> **Activity**: From the first line to the last, give the material again exactly, without the images.
_ _ _ _ _
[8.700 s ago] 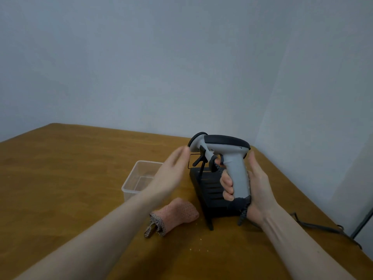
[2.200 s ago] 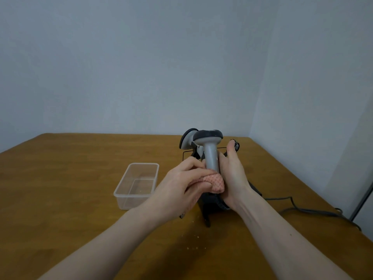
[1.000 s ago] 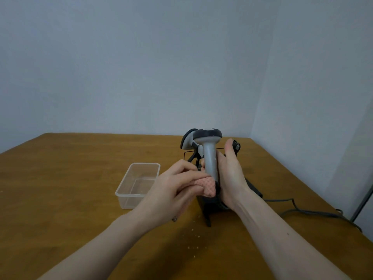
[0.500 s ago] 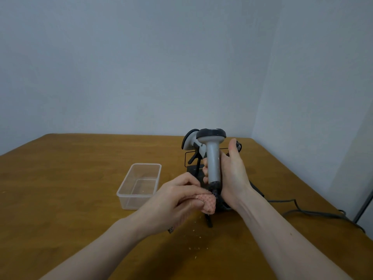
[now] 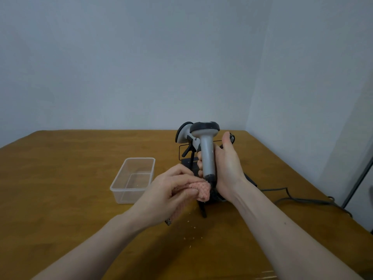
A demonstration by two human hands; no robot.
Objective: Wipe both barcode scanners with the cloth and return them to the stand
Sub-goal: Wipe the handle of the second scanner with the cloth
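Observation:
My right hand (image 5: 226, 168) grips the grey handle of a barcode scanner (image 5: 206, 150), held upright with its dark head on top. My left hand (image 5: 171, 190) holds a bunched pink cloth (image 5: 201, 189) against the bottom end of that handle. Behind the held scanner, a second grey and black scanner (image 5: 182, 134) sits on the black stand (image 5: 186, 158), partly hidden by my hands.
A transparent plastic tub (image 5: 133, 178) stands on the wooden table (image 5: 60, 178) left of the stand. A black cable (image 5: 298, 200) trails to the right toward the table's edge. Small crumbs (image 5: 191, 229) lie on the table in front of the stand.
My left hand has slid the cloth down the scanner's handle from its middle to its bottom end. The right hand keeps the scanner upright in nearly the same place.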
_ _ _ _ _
> **Your response**:
[8.700 s ago] 
[2.200 s ago] 
[1.000 s ago] 
[0.500 s ago] 
[now] 
A demonstration by two human hands; no robot.
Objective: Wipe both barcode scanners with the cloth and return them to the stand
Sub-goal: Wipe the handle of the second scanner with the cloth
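Observation:
My right hand (image 5: 226, 168) grips the grey handle of a barcode scanner (image 5: 206, 150), held upright with its dark head on top. My left hand (image 5: 171, 190) holds a bunched pink cloth (image 5: 201, 189) against the bottom end of that handle. Behind the held scanner, a second grey and black scanner (image 5: 182, 134) sits on the black stand (image 5: 186, 158), partly hidden by my hands.
A transparent plastic tub (image 5: 133, 178) stands on the wooden table (image 5: 60, 178) left of the stand. A black cable (image 5: 298, 200) trails to the right toward the table's edge. Small crumbs (image 5: 191, 229) lie on the table in front of the stand.
My left hand has slid the cloth down the scanner's handle from its middle to its bottom end. The right hand keeps the scanner upright in nearly the same place.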

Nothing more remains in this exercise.